Recent developments indicate an increase in the tendency of several Muslims to float separate parties. However, these parties have not succeeded in attracting the votes of all Muslims in their own states. Besides, they have paid special attention to including a few non-Muslims too in such “Muslim” parties. Their limited success only further refutes the hype raised about Muslim votes. The inclusion of non-Muslims only indicates their attempt to apparently highlight their “secular” inclinations.

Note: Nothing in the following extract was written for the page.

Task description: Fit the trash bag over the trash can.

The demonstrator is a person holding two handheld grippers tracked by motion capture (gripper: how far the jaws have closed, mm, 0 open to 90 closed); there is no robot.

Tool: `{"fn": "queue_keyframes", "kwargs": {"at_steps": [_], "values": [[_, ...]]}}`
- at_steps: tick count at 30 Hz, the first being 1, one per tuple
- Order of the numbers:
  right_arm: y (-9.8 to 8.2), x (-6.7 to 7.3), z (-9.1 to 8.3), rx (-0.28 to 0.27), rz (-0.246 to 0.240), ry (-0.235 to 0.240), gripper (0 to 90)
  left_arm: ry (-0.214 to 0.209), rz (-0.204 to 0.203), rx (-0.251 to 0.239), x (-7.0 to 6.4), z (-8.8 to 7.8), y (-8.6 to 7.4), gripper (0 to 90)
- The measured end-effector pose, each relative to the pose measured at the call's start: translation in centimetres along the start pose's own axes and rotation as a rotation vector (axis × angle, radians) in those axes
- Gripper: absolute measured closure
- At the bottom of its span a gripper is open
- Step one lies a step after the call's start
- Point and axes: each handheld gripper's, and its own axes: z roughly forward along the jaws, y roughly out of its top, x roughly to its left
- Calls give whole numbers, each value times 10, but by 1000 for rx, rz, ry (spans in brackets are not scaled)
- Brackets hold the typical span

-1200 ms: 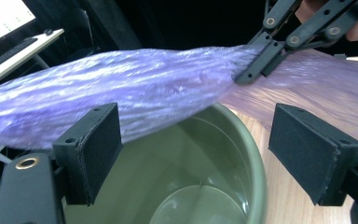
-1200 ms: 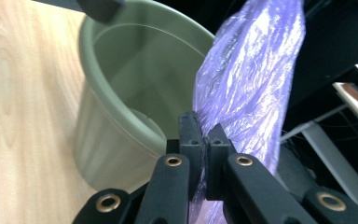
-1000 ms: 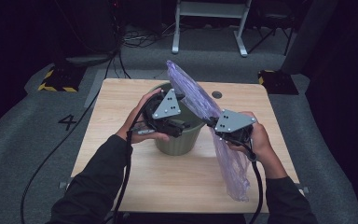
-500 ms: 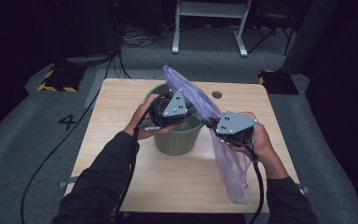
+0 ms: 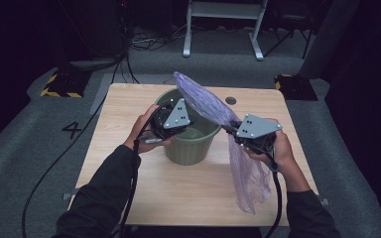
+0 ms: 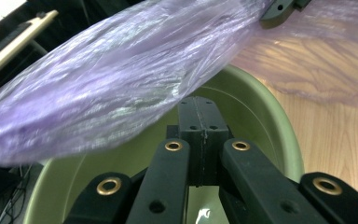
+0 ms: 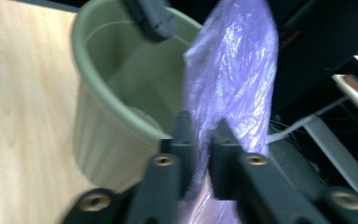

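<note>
The purple plastic bag [image 5: 213, 111] stretched over the green bin [image 5: 191, 144] on the table [image 5: 129, 173], one end hanging past my right hand. It looked light, thin, limp and slippery, best pinched at a gathered edge. My right gripper [image 7: 200, 140] pinched it. My left gripper [image 6: 200, 121] had just been closing and sat pressed together, empty, above the bin's mouth. A "4" [image 5: 73, 130] marked the floor.

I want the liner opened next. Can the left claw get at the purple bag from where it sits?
Probably yes. The left claw, shut on nothing, sits over the green bin, just under the purple bag, with nothing between them; it must open first.
</note>
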Motion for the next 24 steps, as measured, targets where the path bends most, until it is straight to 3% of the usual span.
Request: {"fn": "queue_keyframes", "kwargs": {"at_steps": [1,2,5,7,8,11,14,16,19,22,24], "values": [[0,1,1,5,-6,5,900,11,-18,-39,0,-3,2,849],[1,1,2,12,-15,9,900,25,-37,-53,0,-5,4,658],[6,6,6,32,-57,42,900,78,-20,-73,-3,-9,12,331],[9,10,9,54,-92,65,900,82,3,-64,-6,-7,17,206],[10,11,10,59,-108,80,900,85,18,-62,-7,-5,18,182],[14,16,11,74,-143,110,900,35,45,-20,-6,2,22,156],[16,19,10,66,-166,132,900,-18,50,17,-4,9,22,185],[16,20,8,54,-174,142,900,-17,76,51,-5,12,21,326],[15,19,5,38,-179,139,900,-17,91,88,-4,16,20,615],[14,18,2,26,-164,120,900,-13,85,94,-1,18,18,814],[12,17,1,15,-154,109,896,-22,80,92,-1,18,17,895]]}}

Both factors only add strength to the question raised about the hype regarding the Muslim vote.
Kejriwal is all smiles in this photo
Certainly, there prevails a tendency among Muslims to hold a negative opinion about the Sangh Parivar and the BJP members linked with it. This is primarily because of the communal bias and activities displayed by Sangh Parivar against Muslims. This factor is also responsible for Muslims preferring to support anti-BJP parties/alliances. It may be noted that the same reasons are also responsible for most secular non-Muslims to hold anti-BJP perceptions. Certainly, Sangh Parivar members are primarily linked with Hinduism. However, each Indian Hindu is not linked with Sangh Parivar. Rather, numerically in India, the percentage of secular Hindus is far greater than that of those associated with Sangh Parivar. This factor also explains the limited appeal of the Sangh Parivar and as to why BJP has not politically succeeded in each Indian state. Paradoxically, while the anti-communal approach of Hindus is linked with secularism, that of Muslims is associated with religion. Thus, while the former’s anti-BJP vote is defined as secular, that of the latter as Muslim vote.
Definitely, Muslims as Indian citizens have the constitutional right to assert their political identity and exercise their democratic as well as secular rights. It is these factors that play a crucial role in influencing their decision to vote and not the religious identity of candidates in the electoral fray!